Быстров присел, открыл тумбочку. Светка попыталась всунуть свой длинный нос за открытую дверцу. Стаканы, тряпочки стопкой, перчатки, марля, воронки разных размеров. Все это Светка видела не раз.
– Ну, стаканы все чистые. – Быстров достал из кармана идеально отглаженный клетчатый платок, немного раздвинул стаканы. Один вынул, стал рассматривать. «Какая-то женщина определенно ухаживает за ним. Ну не может мужик так себе и ботинки надраивать, и наглаживать платки и брюки. А если сам наглаживает, я выйду за него замуж, больше на задаваясь ни одним вопросом», – пролетело в Светкиной голове. Она сама испугалась своей решимости, которая берется вроде бы из ничего, как-то незаметно подготавливается мимолетным общением, взглядами, жестами и оправдывается все новыми положительными чертами, которые мы готовы восторженно видеть в объекте симпатии, отметая мешающие этому благостному образу несуразности.
Быстров светил себе под ноги, медленно двигаясь к темному углу.
– А это уже кое-что! – воскликнул он, резко садясь на корточки и цепляя что-то платком.
Светка склонилась – на платке посверкивал маленький кусочек стекла.
– Банка все-таки разбилась! – удовлетворенно констатировал Сергей Георгиевич. – Другое дело, когда? Может, они часто здесь бьются. И главное – умышленно или нет она гикнулась. – Он поднялся, очень довольный собой.
– Да не бьются они здесь вообще, – сказала задумчиво Светка. – Монашки – аккуратный народ, сами же говорите.

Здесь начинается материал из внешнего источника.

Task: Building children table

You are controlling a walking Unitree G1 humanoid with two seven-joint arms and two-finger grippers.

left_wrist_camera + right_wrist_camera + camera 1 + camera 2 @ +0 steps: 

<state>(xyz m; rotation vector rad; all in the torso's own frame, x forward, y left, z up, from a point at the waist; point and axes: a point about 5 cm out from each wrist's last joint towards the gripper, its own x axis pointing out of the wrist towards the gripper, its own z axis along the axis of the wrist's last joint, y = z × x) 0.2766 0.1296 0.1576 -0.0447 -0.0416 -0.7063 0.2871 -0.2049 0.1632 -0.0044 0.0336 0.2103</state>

– Ну, насчет аккуратности – да. А вот если полную банку с высоты роста, да хотя бы Алевтины, шарахнуть, – Быстров показал рукой на дверь, в которую заглядывала долговязая послушница, улыбаясь во весь рот и глуповато моргая, – то банка раскокается за милую душу. Значит, осколки подбирала Галина, о чем не сообщила, покрывая Иова. Как мы и думали. – Быстров положил платок с осколком в карман, хлопнул в ладоши и вышел из коровника, подвинув улыбчивую Алевтину.
– Сергей Георгиевич! Срочно к Нине! – крикнула вдогонку ему Светлана, приникшая к телефону: ей пришла эсэмэска.